Nadat hij bij zijn huis was aangekomen, ging hij naar binnen en inspecteerde zijn koelkast. Na enige aarzeling haalde hij een pak kippenboutjes uit het vriesvak. Hij zou ze in een marinade leggen, dan konden ze later op de avond op de barbecue. Er was genoeg voor twee, voor het geval hij Jena toevallig zou tegenkomen op het strand.

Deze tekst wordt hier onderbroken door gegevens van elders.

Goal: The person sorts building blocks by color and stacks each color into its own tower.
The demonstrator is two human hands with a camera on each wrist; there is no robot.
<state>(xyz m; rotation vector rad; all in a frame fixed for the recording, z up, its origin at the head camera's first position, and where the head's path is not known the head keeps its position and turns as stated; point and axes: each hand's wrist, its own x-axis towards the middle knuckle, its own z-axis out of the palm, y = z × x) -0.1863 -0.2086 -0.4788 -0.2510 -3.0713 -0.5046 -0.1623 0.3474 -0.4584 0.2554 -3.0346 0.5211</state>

Het zou gewoon een vriendelijk gebaar zijn van de ene buur naar de andere - meer niet.
Hij schoot een oude zwembroek aan, pakte een handdoek en wandelde naar het strand. Een koele duik in het meer zou de spanning van hem afspoelen, die deze dag met zich had meegebracht. Misschien moest hij Linda wel dankbaar zijn dat ze hem had gedwongen om hier zijn toevlucht te zoeken.
Zoals hij stiekem had gehoopt, had hij het meer niet voor zichzelf alleen. Daar, met lange, sierlijke slagen, zwom Jena Carpenter, haar lange haar verborgen onder een knalgele rubber badmuts.
Een golf van opwinding schoot als een bliksemstraal door zijn lichaam. ‘Een meer van vijf kilometer lang en twee kilometer breed zou toch groot genoeg moeten zijn voor twee personen,’ zei hij hardop, maar erg overtuigend klonk het niet.
Hij dook er toch maar in en zwom een aantal slagen. Het was toch eigenlijk idioot, zoals ze allebei zorgvuldig afstand bewaarden.
Hij zwom ontspannen in haar richting. ‘Ha, buurvrouw.’
Ze keek hem argwanend aan - zo argwanend, dat hij direct alweer spijt had van zijn impuls van gastvrijheid.
‘Hai.’
‘Stoor ik? Wil je liever alleen zwemmen?’ Stomme vraag natuurlijk, maar zijn hersens weigerden opeens dienst. Dat had iets te maken met het hypnotiserende effect van een paar lange, slanke, watertrappende benen en een lichaam dat gemaakt leek te zijn voor een reclamespotje voor badpakken. ‘Eigenlijk wilde ik je vragen of je zin hebt om bij mij te komen eten. Ik ga zo meteen een paar kippenbouten op de barbecue gooien.’
Haar blik werd zo mogelijk nog argwanender. ‘Ik red me prima in mijn eentje. Ik heb eten, een bed, een lamp en een hele stapel boeken die ik nog wil lezen.’
‘Dat weet ik wel, maar ik dacht... Omdat we toch buren zijn...’ Hij stond te stotteren als de eerste beste schooljongen!
‘Ik kan het wel doen, natuurlijk,’ zei ze, niet bijster enthousiast.
‘Oké,’ riep hij direct, hoewel iedere normale man beledigd zou zijn geweest.
Jena ging door met watertrappen, zich afvragend wat haar had bezield zijn uitnodiging aan te nemen. Toegegeven, ze voelde zich tot hem aangetrokken. Maar een man in haar leven was wel het laatste waar ze op dit moment behoefte aan had. Haar situatie was zo al gecompliceerd genoeg. Ze had dit contact juist tot elke prijs moeten vermijden. ‘Hoe laat,’ hoorde ze zichzelf vragen.